> EXERCISE INSTRUCTIONS
Records appear below. Give all of them again, exactly.

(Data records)
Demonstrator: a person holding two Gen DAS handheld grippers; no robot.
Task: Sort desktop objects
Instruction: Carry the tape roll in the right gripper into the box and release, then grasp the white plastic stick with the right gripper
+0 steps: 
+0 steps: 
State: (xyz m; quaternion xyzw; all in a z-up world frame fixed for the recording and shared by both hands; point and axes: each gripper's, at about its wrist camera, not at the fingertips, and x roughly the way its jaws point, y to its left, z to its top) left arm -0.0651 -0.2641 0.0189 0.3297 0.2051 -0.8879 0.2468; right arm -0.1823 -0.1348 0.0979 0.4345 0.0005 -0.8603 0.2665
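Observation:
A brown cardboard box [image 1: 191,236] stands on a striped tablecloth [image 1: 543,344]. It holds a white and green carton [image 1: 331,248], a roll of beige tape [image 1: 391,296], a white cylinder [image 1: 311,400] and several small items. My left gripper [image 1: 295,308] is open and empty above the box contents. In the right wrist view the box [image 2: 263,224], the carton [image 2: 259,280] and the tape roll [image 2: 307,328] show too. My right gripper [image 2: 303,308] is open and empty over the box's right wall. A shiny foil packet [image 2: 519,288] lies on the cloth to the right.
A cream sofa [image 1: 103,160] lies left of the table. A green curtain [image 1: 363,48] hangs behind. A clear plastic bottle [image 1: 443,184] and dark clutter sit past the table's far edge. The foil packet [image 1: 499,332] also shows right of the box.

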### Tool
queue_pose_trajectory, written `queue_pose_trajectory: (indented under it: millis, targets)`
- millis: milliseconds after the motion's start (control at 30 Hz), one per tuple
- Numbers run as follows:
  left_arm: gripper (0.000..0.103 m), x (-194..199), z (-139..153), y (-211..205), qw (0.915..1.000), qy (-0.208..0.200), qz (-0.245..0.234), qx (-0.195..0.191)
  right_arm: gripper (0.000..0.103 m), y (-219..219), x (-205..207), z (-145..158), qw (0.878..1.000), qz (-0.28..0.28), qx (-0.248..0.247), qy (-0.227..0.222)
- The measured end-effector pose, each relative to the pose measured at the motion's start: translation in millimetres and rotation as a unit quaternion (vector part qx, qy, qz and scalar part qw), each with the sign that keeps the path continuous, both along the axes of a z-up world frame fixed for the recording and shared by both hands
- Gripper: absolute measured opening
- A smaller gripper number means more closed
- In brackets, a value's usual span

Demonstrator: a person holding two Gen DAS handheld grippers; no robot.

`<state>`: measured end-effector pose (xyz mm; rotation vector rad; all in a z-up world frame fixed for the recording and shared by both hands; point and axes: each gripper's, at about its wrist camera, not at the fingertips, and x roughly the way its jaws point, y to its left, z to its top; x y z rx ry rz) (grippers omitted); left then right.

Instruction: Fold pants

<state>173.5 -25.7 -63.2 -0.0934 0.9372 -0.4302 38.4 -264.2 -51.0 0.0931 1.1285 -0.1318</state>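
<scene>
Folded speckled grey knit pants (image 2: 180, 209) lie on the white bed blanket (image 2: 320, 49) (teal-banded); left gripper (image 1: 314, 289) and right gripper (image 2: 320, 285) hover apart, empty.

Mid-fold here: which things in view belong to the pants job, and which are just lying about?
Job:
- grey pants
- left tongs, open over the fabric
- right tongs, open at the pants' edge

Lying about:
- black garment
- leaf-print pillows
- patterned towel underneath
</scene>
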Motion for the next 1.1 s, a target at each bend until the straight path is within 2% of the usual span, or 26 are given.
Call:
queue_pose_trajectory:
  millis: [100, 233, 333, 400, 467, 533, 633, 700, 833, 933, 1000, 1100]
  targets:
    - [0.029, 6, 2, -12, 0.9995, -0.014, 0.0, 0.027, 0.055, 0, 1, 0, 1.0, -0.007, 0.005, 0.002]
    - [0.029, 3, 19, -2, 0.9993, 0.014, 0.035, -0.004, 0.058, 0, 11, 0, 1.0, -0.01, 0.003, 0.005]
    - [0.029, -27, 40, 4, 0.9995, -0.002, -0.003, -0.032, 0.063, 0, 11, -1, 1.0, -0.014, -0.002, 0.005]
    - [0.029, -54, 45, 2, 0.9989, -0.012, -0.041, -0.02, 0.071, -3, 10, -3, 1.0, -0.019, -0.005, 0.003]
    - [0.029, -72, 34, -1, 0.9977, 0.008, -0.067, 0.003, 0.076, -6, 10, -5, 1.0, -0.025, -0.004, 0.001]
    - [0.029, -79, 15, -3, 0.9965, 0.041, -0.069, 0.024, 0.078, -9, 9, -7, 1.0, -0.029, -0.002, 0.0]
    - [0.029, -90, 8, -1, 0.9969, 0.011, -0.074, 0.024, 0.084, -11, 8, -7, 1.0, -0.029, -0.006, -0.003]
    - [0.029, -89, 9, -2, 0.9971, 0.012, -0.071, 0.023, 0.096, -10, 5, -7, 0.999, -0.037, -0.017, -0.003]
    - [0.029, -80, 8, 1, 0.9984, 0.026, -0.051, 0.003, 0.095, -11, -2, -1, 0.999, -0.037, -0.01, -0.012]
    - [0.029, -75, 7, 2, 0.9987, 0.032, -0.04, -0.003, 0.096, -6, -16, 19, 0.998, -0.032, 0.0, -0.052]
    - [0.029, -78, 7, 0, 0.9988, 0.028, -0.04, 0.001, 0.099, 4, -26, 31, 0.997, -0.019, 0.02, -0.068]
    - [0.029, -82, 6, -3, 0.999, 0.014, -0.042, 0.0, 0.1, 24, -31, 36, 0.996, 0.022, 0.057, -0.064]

> RESPONSE BOX
Demonstrator: a person holding two Gen DAS handheld grippers; no robot.
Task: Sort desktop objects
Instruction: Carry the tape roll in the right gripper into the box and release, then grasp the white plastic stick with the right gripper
+0 steps: 
+0 steps: 
State: (xyz m; quaternion xyzw; all in a z-up world frame fixed for the recording and shared by both hands; point and axes: each gripper's, at about its wrist camera, not at the fingertips, and x roughly the way its jaws point, y to its left, z to its top) left arm -0.0651 -0.2641 0.0189 0.3297 0.2051 -0.8879 0.2468; right arm -0.1823 -0.1348 0.0979 0.4345 0.0005 -0.8603 0.2665
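Observation:
A brown cardboard box [image 1: 191,236] stands on a striped tablecloth [image 1: 543,344]. It holds a white and green carton [image 1: 331,248], a roll of beige tape [image 1: 391,296], a white cylinder [image 1: 311,400] and several small items. My left gripper [image 1: 295,308] is open and empty above the box contents. In the right wrist view the box [image 2: 263,224], the carton [image 2: 259,280] and the tape roll [image 2: 307,328] show too. My right gripper [image 2: 303,308] is open and empty over the box's right wall. A shiny foil packet [image 2: 519,288] lies on the cloth to the right.
A cream sofa [image 1: 103,160] lies left of the table. A green curtain [image 1: 363,48] hangs behind. A clear plastic bottle [image 1: 443,184] and dark clutter sit past the table's far edge. The foil packet [image 1: 499,332] also shows right of the box.
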
### Tool
queue_pose_trajectory, written `queue_pose_trajectory: (indented under it: millis, targets)`
- millis: milliseconds after the motion's start (control at 30 Hz), one per tuple
- Numbers run as follows:
  left_arm: gripper (0.000..0.103 m), x (-194..199), z (-139..153), y (-211..205), qw (0.915..1.000), qy (-0.208..0.200), qz (-0.245..0.234), qx (-0.195..0.191)
  right_arm: gripper (0.000..0.103 m), y (-219..219), x (-205..207), z (-145..158), qw (0.878..1.000), qz (-0.28..0.28), qx (-0.248..0.247), qy (-0.227..0.222)
- The measured end-effector pose, each relative to the pose measured at the motion's start: translation in millimetres and rotation as a unit quaternion (vector part qx, qy, qz and scalar part qw), each with the sign that keeps the path continuous, both along the axes of a z-up world frame fixed for the recording and shared by both hands
- Gripper: absolute measured opening
- A smaller gripper number means more closed
- In brackets, a value's usual span

Demonstrator: a person holding two Gen DAS handheld grippers; no robot.

`<state>`: measured end-effector pose (xyz mm; rotation vector rad; all in a z-up world frame fixed for the recording and shared by both hands; point and axes: each gripper's, at about its wrist camera, not at the fingertips, and x roughly the way its jaws point, y to its left, z to its top; x y z rx ry rz) (grippers omitted); left then right.

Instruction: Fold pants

<state>173.5 -25.7 -63.2 -0.0934 0.9372 -0.4302 38.4 -264.2 -51.0 0.0931 1.1285 -0.1318</state>
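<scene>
Folded speckled grey knit pants (image 2: 180, 209) lie on the white bed blanket (image 2: 320, 49) (teal-banded); left gripper (image 1: 314, 289) and right gripper (image 2: 320, 285) hover apart, empty.

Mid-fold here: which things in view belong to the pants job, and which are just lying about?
Job:
- grey pants
- left tongs, open over the fabric
- right tongs, open at the pants' edge

Lying about:
- black garment
- leaf-print pillows
- patterned towel underneath
</scene>
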Motion for the next 1.1 s, a target at each bend until the straight path is within 2% of the usual span, or 26 are given.
Call:
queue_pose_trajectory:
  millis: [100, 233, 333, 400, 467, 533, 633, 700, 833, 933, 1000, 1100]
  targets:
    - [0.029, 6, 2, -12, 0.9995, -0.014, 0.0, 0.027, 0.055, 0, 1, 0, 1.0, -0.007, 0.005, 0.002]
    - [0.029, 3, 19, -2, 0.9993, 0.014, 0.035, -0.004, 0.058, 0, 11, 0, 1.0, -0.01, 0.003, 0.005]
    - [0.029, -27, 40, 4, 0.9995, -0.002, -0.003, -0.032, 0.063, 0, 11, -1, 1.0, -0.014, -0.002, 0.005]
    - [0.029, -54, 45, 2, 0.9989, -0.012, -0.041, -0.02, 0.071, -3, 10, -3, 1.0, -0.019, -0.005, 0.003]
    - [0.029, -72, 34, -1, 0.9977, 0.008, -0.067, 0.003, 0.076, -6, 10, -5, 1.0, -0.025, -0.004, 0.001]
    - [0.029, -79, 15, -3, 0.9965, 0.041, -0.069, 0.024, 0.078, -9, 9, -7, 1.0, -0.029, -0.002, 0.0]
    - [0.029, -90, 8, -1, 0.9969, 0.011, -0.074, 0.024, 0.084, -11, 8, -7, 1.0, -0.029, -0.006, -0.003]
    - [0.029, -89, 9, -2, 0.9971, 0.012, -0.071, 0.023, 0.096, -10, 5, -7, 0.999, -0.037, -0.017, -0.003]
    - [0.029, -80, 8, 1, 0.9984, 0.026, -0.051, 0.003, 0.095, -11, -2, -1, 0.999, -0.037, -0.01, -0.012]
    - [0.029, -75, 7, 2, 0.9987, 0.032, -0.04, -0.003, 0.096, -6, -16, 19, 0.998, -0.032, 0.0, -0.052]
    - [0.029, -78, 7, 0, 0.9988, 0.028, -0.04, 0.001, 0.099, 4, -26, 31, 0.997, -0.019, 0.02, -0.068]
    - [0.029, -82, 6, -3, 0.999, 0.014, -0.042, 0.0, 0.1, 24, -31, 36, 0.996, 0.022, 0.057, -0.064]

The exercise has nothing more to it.